Goal of the exercise ▸ Should a line below contain the word "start", report it.

Stored data ▸
*** Begin section ***

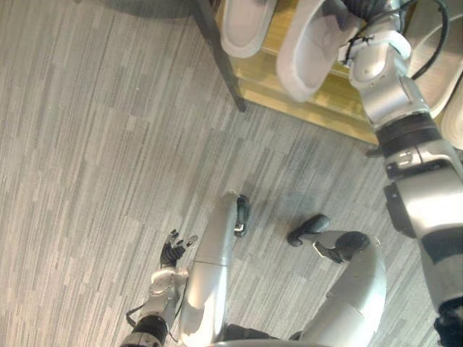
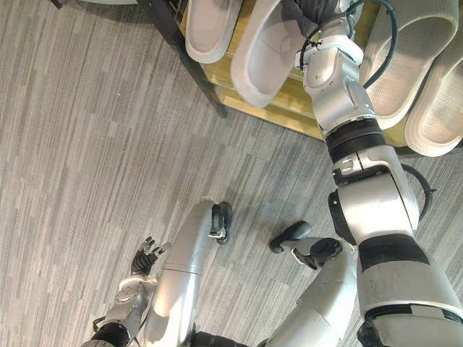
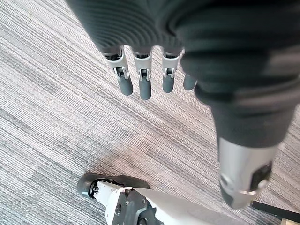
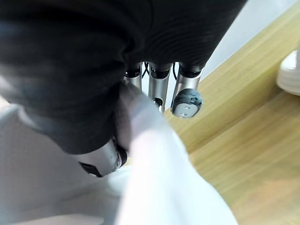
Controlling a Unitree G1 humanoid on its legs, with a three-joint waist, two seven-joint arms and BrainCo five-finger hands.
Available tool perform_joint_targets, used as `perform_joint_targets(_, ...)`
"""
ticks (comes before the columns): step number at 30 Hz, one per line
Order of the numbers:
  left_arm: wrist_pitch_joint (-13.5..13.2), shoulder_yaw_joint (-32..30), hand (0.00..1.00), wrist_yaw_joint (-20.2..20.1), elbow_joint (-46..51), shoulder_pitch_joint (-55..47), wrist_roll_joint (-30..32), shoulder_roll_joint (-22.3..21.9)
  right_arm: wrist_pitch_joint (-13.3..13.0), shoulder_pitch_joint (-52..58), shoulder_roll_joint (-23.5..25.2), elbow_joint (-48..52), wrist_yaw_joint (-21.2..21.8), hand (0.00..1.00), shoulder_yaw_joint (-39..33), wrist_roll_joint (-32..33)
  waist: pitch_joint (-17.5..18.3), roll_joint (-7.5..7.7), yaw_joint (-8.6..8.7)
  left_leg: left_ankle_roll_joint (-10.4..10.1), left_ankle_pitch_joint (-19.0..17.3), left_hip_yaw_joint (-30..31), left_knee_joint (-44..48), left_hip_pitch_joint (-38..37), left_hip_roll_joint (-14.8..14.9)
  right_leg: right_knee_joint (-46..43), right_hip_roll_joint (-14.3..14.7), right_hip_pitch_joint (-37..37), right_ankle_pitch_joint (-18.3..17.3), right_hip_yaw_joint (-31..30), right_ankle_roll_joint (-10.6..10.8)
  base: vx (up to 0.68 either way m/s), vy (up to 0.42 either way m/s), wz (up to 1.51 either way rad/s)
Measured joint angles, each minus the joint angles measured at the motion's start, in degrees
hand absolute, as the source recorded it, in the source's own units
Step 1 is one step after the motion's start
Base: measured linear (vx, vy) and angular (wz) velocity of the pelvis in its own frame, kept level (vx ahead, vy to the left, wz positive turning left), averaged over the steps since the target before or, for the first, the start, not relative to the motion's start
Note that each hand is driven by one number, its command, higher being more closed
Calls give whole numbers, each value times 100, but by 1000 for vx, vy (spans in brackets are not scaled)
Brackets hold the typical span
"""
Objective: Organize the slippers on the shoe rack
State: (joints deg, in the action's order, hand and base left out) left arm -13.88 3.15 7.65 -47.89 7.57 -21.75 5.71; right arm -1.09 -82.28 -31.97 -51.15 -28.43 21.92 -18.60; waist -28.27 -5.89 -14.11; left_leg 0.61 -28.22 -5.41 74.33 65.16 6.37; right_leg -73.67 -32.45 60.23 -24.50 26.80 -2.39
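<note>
slipper (image 2: 262,52): white, in the right hand's grip over the rack's wooden shelf (image 2: 291,110).
long axis: in the eye views it slants from the hand end, deep in the rack, down-left to the far end at the shelf's front edge.
heading: free end points out of the rack towards the carpet (image 1: 87,144). Toe or heel cannot be told.
contact: resting on the wood or hanging just over it, cannot tell.
right hand (image 4: 186,101): closed on the slipper's inner end, fingers on one side of the white edge and thumb on the other, as the right wrist view shows.
left neighbour (image 2: 210,29): second white slipper just beside the held one, roughly parallel, with a narrow strip of wood between.
right pair (image 2: 405,65): two more pale slippers on the shelf, past the right arm, slanted much the same way.
edges: a bare strip of front edge runs under the held slipper's free end. A dark metal leg (image 1: 221,58) stands at the rack's left corner, beside the left neighbour.
open room: the held slipper and the arm take the slot between left neighbour and right pair.
left hand (image 1: 173,253): low over the carpet, well apart from the rack, fingers straight, holding nothing.
</note>
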Motion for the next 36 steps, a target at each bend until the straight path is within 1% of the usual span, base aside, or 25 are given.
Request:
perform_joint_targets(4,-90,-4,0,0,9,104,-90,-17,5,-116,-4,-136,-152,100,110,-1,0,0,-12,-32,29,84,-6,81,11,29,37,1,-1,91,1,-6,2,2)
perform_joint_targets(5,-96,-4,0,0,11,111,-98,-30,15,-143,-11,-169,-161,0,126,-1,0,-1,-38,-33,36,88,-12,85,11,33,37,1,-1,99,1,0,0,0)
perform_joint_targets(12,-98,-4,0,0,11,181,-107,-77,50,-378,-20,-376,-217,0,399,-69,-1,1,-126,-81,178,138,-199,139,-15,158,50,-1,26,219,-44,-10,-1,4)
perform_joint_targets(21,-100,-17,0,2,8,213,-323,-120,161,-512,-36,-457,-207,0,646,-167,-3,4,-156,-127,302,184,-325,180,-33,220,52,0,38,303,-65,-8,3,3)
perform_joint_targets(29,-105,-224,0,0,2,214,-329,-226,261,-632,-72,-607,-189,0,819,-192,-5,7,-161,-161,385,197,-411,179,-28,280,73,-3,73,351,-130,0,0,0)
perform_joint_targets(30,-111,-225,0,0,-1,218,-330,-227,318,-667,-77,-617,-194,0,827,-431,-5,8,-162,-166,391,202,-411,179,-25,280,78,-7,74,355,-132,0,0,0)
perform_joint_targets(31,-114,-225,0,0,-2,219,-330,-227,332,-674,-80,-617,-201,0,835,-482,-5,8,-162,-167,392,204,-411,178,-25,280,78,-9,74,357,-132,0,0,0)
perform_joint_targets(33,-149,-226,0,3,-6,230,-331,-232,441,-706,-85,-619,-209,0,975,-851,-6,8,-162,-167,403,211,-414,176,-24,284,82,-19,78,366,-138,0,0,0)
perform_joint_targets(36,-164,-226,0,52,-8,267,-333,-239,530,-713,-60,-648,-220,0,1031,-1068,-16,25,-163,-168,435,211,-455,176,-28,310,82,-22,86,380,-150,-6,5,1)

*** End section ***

Expected output ▸
Measured joint angles, each minus the joint angles measured at the motion's start, in degrees
Step 1 is one step after the motion's start
Base: measured linear (vx, vy) and angular (wz) velocity of the pelvis in its own frame, kept level (vx ahead, vy to the left, wz positive turning left), averaged over the steps since the target before or, for the first, the start, not relative to the motion's start

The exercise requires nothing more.